Per introdurvi ai Big Thief, partirò con una domanda. Vi ricordate dei Neutral Milk Hotel? Due album, splendidi, e poi prontamente dimenticati. Tranne che per il loro strano nome e le copertine degli album.

Ecco, io mi auguro fortemente che i Big Thief non facciano la stessa fine. In un’epoca in cui nessuno studia più musica seriamente, i Big Thief (a partire dalla leader Adrianne Lenker) sono tutti laureati al Berklee Collage of Music. Il che crea delle curiose similarità con i settentrionali Arcade Fire.

Comunque, il motivo per il quale vi parlo del ladrone deriva dalle loro – doppie e gemelle – release del 2019: UFOF in maggio, Two Hands in ottobre. Per conoscere tale band bisogna scavare un po’ nell’indie d’oltreoceano attuale ed essere abituati a sonorità decisamente slowcore, ma vi assicuro un’esperienza assolutamente magnetica.
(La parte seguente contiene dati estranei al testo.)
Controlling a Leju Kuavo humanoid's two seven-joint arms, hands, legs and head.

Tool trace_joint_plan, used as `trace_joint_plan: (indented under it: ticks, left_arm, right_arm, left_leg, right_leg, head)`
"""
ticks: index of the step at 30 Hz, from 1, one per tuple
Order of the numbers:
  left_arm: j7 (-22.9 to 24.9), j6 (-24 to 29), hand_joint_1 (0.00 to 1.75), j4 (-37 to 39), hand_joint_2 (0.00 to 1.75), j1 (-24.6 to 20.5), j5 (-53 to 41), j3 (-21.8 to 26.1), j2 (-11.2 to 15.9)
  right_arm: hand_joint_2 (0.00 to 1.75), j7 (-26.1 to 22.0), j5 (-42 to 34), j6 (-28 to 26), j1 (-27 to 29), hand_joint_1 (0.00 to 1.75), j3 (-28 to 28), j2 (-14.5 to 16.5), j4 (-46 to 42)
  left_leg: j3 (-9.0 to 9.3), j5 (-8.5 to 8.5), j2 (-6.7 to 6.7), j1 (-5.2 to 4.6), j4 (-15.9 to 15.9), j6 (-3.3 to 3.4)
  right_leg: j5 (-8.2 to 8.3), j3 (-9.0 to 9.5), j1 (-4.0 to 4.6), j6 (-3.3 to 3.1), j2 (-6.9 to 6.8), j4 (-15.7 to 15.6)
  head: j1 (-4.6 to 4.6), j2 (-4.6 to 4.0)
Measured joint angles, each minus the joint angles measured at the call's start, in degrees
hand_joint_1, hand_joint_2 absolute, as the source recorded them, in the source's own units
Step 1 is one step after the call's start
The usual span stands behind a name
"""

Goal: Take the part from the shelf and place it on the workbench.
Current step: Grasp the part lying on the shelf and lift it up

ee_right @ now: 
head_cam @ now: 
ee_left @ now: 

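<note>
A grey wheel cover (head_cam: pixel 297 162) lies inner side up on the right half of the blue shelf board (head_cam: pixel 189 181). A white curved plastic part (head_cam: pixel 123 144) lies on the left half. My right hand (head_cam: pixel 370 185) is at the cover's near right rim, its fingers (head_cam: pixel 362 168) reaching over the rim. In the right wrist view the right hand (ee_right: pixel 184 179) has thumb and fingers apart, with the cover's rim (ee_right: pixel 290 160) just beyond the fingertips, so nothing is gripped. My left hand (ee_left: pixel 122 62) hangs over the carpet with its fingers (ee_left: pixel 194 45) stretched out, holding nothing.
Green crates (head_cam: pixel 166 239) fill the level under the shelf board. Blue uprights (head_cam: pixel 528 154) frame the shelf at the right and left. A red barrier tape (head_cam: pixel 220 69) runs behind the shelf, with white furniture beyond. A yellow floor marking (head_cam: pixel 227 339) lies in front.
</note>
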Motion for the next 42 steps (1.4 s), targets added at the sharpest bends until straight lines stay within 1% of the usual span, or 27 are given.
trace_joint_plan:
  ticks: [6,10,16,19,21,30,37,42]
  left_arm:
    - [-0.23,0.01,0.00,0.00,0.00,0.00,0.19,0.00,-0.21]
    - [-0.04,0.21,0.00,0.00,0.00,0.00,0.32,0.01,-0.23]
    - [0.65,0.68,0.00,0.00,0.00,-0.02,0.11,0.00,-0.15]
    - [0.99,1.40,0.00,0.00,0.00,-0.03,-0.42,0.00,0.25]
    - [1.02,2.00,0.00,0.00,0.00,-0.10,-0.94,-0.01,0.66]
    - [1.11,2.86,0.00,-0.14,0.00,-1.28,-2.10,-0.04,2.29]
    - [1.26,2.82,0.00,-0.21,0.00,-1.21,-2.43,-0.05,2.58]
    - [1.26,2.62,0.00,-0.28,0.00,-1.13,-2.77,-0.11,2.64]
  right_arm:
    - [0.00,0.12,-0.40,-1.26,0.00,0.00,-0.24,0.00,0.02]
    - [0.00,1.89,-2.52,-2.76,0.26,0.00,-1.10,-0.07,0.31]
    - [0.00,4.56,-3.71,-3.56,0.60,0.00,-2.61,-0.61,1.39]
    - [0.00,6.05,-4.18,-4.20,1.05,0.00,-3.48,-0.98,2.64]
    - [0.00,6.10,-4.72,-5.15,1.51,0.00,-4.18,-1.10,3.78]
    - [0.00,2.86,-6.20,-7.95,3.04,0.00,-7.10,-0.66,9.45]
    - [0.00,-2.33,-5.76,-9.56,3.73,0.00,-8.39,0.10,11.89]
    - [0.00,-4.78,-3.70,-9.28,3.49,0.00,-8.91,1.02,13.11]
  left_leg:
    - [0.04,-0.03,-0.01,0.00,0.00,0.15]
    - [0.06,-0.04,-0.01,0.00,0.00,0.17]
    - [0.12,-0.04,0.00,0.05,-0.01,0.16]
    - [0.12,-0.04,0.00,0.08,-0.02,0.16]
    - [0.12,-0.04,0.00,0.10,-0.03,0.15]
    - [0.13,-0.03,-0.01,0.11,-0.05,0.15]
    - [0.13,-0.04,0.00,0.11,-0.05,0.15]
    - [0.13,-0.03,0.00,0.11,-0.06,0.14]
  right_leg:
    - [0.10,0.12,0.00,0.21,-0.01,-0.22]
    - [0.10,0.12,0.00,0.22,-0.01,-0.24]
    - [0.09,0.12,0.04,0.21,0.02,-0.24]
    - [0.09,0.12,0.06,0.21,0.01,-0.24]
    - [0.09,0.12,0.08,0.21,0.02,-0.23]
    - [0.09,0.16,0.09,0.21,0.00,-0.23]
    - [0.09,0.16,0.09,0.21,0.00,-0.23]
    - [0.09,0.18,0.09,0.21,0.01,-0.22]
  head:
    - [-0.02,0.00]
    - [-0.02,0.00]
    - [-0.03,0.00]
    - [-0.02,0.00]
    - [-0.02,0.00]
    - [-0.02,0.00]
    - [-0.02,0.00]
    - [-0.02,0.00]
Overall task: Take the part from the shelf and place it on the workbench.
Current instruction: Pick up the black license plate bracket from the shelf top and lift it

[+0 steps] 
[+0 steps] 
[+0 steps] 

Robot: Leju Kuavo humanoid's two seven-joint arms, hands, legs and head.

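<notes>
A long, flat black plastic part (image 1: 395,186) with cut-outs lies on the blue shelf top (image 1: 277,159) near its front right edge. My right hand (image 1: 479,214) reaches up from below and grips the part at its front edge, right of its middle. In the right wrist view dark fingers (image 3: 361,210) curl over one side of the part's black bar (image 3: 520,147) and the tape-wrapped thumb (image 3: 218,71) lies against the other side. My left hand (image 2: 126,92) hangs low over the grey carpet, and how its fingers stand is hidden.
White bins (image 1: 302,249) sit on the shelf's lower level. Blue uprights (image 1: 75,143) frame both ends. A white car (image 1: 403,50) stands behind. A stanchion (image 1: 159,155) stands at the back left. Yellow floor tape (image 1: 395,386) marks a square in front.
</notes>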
big thief ufof  recensione

Il che dipende in larga parte dalle qualità espressive e canore di Adrianne stessa, che passa da un delicato sussurro in Betsy all’iptonica ninnananna che introduce l’album, Contact. Spazzole sfiorate e arpeggi delicatissimi – per quanto estremamente complessi – introducono invece la title track UFOF, in cui la Lenker ci introduce al suo amico extraterrestre:

Just like a bad dream
You’ll disappear
Another map turns blue
Mirror on mirror
And I imagine you
Taking me outta here
To deepen our love
It isn’t even a fraction

 L’attentissima costruzione stilistica dei brani – apparentemente semplici, ma che si avvicinano al prog da camera degli iamthemorning e che si allontanano dai modelli americani, quali i Red House Painters muovendosi verso sonorità più europee – è presente in tutto UFOF, che sfocia spesso e volentieri in progressioni post rock come in From – altro brano indispensabile dell’album, introdotto da found music a là Brian Eno. Curioso è l’utilizzo della voce della Lenker per tutto l’album: naturalmente intonatissima, finge spesso (Cattails, la splendida country/folk Orange) portamenti e perdita di tono al solo scopo di aumentare la sua firma timbrica. Momenti melodici ed intensi si respirano in Open Desert, brano dal significato criptico ma che pare rimandare ed epoche lontane, post-mortem, ectoplasmi che vagano per il Texas selvaggio. Il basso di Max Oleartchik, il più delle volte obliato e ridotto al minimale come tutte le intelaiature sonore dell’album, si fa invece sentire su Century – un’adattissima colonna sonora per una serie tv di adolescenti in un mondo post-apocalittico. Cadenzata dalla batteria di James Krivchenia è invece Terminal Field, forse il brano migliore dell’album, per eleganze nella psichedelia e – concedetemelo – rimandi al folk europeo dei Sigur Ròs e dei conterranei islandesi Of Monsters and Men. UFOF si conclude con Jenni e Magic Dealer, rispettivamente un abissale brano distorto, quasi noise, ed assolutamente originalissimo, mentre la più placida ending sconfina in un bel folk fatto di accordi maggiori e diminuiti che si rincorrono come nel cantautorato più raffinato, mentre lo storytelling – fatto di immagini nebbiose ma efficaci – raggiunge la vetta più alta dell’album.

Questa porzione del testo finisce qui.